Ford Turns to Students for the Future of Truck Design

If you’re an aspiring vehicle designer, forget supercars. Figure out trucks. That’s where the big money is. Ford’s F-series pickups are the best-selling vehicles in the US, followed by Chevy Silverados, and Dodge Rams. (The first car on the list is the Toyota Camry, in fourth place.)

This is no new trend. Ford's F-150 has been the best-selling vehicle in the US since 1981, and it's critically important to Ford. Trucks are profit centers for automakers, which is why Ford agonizes over every change and update. A switch to aluminum construction in 2014, to save weight and fuel, was a bold gamble. What if consumers didn’t like it?

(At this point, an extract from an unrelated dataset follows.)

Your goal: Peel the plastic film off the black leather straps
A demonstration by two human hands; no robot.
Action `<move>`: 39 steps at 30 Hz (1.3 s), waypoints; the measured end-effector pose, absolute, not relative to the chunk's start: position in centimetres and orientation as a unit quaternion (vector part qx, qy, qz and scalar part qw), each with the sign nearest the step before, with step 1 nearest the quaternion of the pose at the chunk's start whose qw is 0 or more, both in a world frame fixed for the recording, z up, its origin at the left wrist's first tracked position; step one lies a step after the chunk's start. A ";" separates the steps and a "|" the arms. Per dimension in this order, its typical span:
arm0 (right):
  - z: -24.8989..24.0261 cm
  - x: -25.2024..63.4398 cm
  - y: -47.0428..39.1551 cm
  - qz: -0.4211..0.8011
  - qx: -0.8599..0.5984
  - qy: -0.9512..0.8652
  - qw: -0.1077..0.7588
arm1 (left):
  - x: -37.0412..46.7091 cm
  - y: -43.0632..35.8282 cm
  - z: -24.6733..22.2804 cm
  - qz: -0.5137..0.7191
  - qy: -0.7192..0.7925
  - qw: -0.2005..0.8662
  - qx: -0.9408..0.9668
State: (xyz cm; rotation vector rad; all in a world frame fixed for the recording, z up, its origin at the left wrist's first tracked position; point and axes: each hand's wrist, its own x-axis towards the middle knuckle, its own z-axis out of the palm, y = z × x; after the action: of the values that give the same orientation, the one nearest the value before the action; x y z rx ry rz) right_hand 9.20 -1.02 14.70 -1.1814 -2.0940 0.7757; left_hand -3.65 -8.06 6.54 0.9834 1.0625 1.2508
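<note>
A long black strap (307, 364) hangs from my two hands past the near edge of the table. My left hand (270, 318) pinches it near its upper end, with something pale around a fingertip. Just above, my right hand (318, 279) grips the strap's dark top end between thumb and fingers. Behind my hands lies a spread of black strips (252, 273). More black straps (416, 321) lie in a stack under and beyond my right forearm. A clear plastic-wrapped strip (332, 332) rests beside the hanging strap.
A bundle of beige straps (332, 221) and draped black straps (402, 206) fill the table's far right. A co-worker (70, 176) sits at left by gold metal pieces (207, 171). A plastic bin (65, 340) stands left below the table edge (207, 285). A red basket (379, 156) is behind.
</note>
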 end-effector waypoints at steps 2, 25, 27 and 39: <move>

And that was something under the skin, something most buyers would never see. Ford makes visible changes with the same kind of trepidation. Most changes are to incorporate features that make the truck more luxurious or capable—and let Ford charge more money.

All of which makes it surprising that Ford is asking a bunch of students to radically rethink its next generation of trucks, to help the automaker hold retain its market dominance in a changing automotive world. The automaker is teaming up with the Detroit based College for Creative Studies, and setting a group of 16 students a challenge.

“The project we’re giving them is ‘Future Truck’,” says Craig Metros, Ford’s exterior design director. “We just rolled out a brief, with history of F150, how it’s developed as a product, where it is today, and glimpses of it going into the future.”

Metros then left the students to begin their brainstorming. He’s hoping to get a more youthful perspective on where truck design could go next, from people who haven't yet internalized the challenges and constraints that pro industry designers grapple with. “What I’m looking for is some of the rocks that haven’t been uncovered yet,” he says.

A loyal Ford truck fan, Metros owns a 1950 F1, and a 2017 F-150. “It’s amazing to look at the two products side by side,” he says. But as drastic as the differences are—airbags, LED lights, turbocharged engines—he predicts that the next 15 years will see even more rapid change than the last 30.

In particular, he wants the students to think about the roles that autonomy and electrification will play in the future. The design brief says “autonomy will fundamentally change our notion of a traditional customer,” and Ford believes that different ways of owning, renting, or just riding in cars and trucks will trigger design changes in proportions, packaging, and aesthetics.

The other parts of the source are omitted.